Another key reason for lacklustre sales was what you could charitably describe as a boneheaded strategy of only flogging them online in a country where e-commerce is just finding its legs, and where customers famously enjoy the experience of going into stores and checking out phones in person before deciding whether to buy them.
"Initially, people couldn't buy them in all channels -- something we need to address," said Caesar Sengupta, vice president of Product Management at Google, in the ET article. The Android One has been lacklustre enough to even dissuade other phone brands, such as Xolo and Intex, from participating in the project."
For all of these tales of woe, Google seems pretty steadfast with its Android One ambitions. "Within Google, we're very happy with the progress of Android One," said Sengupta in an interview with ET. "We will continue to take a lot of learnings and keep doing it better in every market that we go to. In India, when we do the next set of devices and launches, you will find us doing it better."

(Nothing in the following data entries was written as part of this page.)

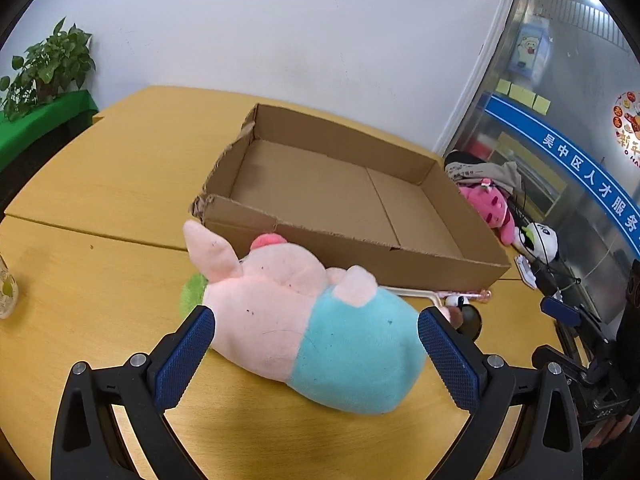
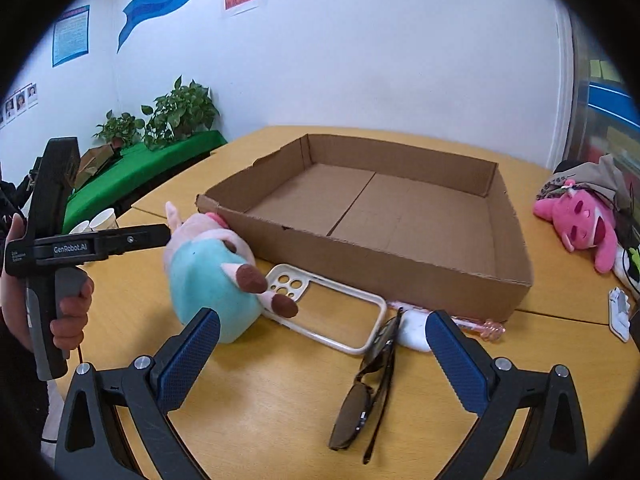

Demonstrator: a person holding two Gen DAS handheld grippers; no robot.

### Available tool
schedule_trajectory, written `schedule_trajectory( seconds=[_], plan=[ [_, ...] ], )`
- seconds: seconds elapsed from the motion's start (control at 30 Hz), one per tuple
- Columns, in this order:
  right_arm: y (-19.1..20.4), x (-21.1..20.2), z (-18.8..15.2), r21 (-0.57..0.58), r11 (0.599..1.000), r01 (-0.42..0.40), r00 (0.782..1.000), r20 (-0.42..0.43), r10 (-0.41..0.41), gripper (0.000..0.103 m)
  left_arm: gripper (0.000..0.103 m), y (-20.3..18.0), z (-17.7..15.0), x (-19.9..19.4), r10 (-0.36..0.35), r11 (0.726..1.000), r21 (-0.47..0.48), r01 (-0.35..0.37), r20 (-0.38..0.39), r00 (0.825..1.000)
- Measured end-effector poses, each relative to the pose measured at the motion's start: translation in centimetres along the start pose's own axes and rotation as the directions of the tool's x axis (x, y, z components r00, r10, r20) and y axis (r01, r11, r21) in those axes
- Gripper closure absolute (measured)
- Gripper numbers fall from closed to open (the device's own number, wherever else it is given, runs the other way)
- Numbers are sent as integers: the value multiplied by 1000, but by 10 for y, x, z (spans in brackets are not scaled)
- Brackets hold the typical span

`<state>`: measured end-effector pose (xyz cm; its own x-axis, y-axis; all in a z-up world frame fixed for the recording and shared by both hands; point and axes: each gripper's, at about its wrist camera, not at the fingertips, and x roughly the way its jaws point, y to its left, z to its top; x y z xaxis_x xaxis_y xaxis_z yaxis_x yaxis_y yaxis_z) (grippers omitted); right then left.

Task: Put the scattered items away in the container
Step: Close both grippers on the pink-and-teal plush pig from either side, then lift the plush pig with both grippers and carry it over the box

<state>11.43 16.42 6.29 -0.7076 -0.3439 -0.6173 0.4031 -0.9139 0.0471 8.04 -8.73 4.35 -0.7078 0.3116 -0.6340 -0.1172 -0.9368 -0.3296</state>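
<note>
The left gripper (image 1: 316, 360) has its jaws spread wide on either side of the plush pig (image 1: 304, 328), which lies on its side on the desk (image 1: 100, 300) just in front of the cardboard box (image 1: 360, 248); the blue pads flank the toy where pink body meets teal trousers, and I cannot tell whether they touch the fabric yet. To do this grasp well, the jaws should probably close across that thick middle, deep enough that the soft filling does not squeeze out forward, and the lift should carry the pig clear above the box's low, ragged front wall before letting go. The right gripper (image 2: 324, 356) also stands wide apart and holds nothing, hovering over the dark sunglasses (image 2: 368, 384), which lie folded on the desk. Just beyond them a pale phone case (image 2: 340, 312) lies flat with the pig's brown feet against its camera corner, and a pink wand-like trinket (image 2: 484, 326) lies along the foot of the box. The box itself appears to have nothing in it. The desk is smooth yellow wood with a seam running across. Farther right a pink plush toy (image 2: 580, 220) lies near the desk edge; farther left potted plants (image 2: 180, 116) stand on a green-covered ledge under a white wall with posters.
</note>
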Motion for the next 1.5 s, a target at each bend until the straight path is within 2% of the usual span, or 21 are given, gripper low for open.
schedule_trajectory(
  seconds=[0.27,0.47,0.8,0.93,1.1,1.37,1.43,1.5],
  plan=[
    [13,23,-2,-10,1000,-25,997,-68,24,0,0,26,0,19,-52,992,-116,46,-49,997],
    [17,34,-1,-12,1000,-23,995,-95,22,0,0,34,-2,27,-70,989,-135,61,-70,995],
    [26,47,3,-28,999,-34,992,-119,31,0,1,47,0,28,-106,980,-176,96,-49,993],
    [34,55,9,-48,996,-82,989,-126,75,0,6,54,0,33,-109,977,-193,96,-57,992],
    [55,71,21,-97,985,-139,982,-144,124,0,6,64,-2,39,-143,962,-244,124,-63,988],
    [89,109,29,-176,966,-190,969,-191,156,1,12,73,-5,43,-199,937,-304,175,-51,979],
    [91,120,28,-145,961,-236,952,-230,200,2,14,76,-5,43,-217,928,-319,191,-48,975],
    [92,127,25,-122,948,-293,930,-267,253,16,16,80,-7,43,-238,918,-336,209,-47,970]
  ],
)
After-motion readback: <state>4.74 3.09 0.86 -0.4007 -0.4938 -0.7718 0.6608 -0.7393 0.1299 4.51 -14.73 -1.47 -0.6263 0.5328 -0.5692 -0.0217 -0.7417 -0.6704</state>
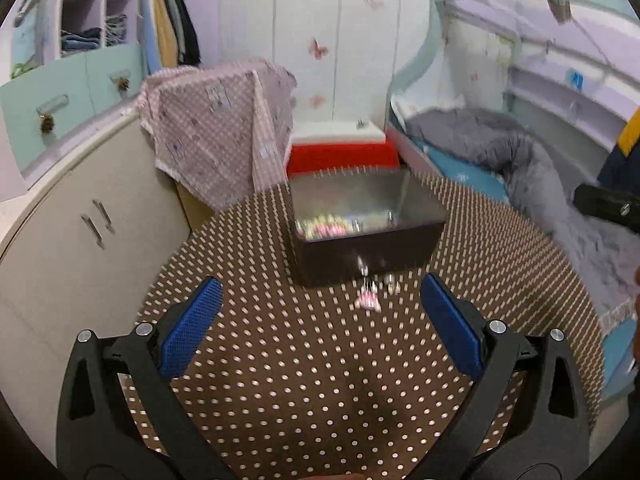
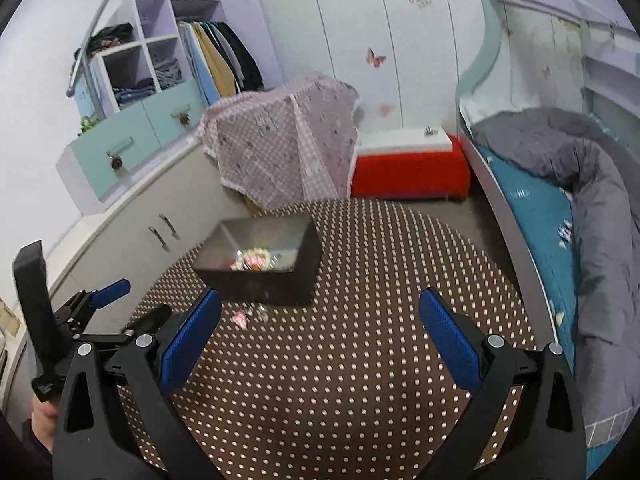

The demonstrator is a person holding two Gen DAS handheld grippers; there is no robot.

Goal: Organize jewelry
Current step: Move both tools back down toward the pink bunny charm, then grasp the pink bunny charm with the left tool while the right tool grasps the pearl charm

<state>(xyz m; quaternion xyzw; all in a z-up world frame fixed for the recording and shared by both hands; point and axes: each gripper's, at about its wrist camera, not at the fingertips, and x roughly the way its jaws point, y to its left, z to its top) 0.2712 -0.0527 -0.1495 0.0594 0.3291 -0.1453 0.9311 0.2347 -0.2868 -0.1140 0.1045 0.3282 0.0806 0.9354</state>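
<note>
A dark open box (image 1: pixel 362 254) stands on a brown polka-dot round table (image 1: pixel 304 380); pastel bead jewelry (image 1: pixel 326 229) lies inside it. A small pink piece (image 1: pixel 368 300) and a silvery piece (image 1: pixel 391 285) lie on the cloth just in front of the box. My left gripper (image 1: pixel 320 312) is open and empty, a short way in front of these pieces. In the right wrist view the box (image 2: pixel 276 284) is ahead to the left, with the loose pieces (image 2: pixel 248 316) in front of it. My right gripper (image 2: pixel 320 316) is open and empty. The left gripper's fingers (image 2: pixel 110 294) show at the left edge.
A cloth-covered item (image 2: pixel 288 144) and a red-and-white bench (image 2: pixel 410 168) stand behind the table. A bed with a grey duvet (image 2: pixel 580 208) runs along the right. Beige cabinets (image 1: pixel 80 240) line the left. The table edge (image 2: pixel 516 280) curves off to the right.
</note>
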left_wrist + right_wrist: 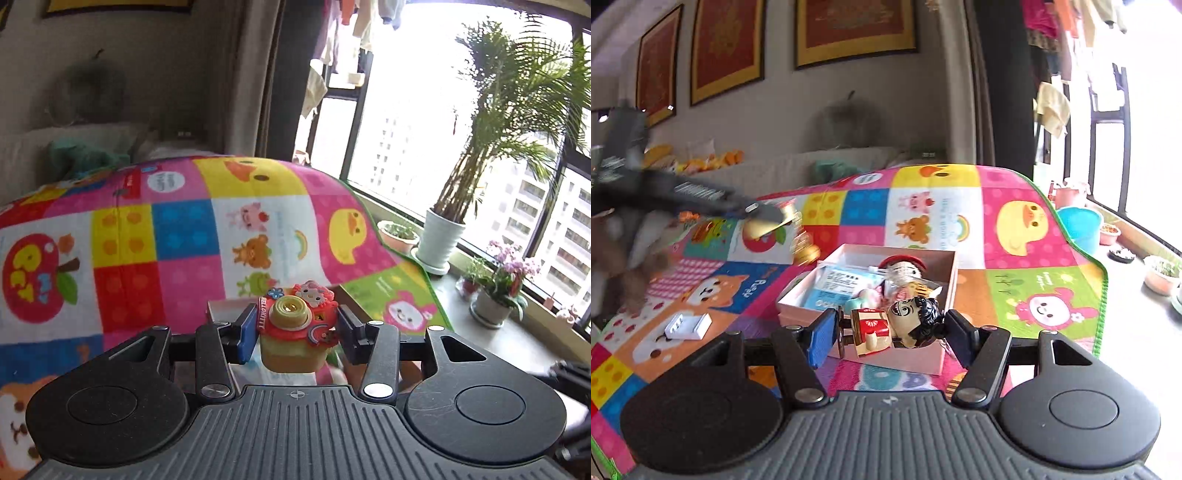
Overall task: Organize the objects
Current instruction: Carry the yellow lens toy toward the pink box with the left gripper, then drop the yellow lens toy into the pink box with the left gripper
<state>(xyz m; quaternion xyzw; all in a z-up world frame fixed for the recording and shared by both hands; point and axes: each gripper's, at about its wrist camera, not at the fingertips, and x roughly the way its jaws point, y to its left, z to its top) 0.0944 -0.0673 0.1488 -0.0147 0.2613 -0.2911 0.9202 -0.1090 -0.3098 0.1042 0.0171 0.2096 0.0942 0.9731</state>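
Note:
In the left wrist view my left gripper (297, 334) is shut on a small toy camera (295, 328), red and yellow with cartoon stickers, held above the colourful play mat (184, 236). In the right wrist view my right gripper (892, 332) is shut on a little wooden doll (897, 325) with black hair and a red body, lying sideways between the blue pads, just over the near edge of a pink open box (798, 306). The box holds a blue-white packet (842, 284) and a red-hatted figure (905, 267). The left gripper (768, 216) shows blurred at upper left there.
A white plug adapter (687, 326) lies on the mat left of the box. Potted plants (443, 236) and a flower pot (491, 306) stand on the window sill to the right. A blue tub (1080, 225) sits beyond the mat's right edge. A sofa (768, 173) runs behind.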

In fact, Google seems determined to stay the course in India. "We're not backing away from the program," Google's Sengupta added. "We've learned a lot from the initial round with our partners, and they have learned in terms of device availability, in channel, and others. Over time, as we work with our partners, we will keep working on making sure that we do things much better."
One reason for this steadfastness, as this Mint article points out, could be a grander strategy at hand where Google's lightweight chromebook, armed with a Chrome OS, will work in tandem with the Android One to expand the Google web in India. According to a recent Gartner study cited in the paper, "Sales of chromebooks are set to nearly triple to reach 14.4 million units by 2017 from 5.2 million units in 2014 -- itself a 79 percent increase from 2013 figures."
To many, all of this hand-wringing about the Android One is pointless, since the overwhelming majority of phones sold in India are ones with an Android OS anyway. Still, with smartphones becoming the primary way that the majority of Indians will access the internet, a stable user experience stripped of bloatware could be just the thing to attract the huge mass of Indians migrating to smartphones. But that requires a successful Android One sales and marketing strategy, which sadly just isn't apparently in place.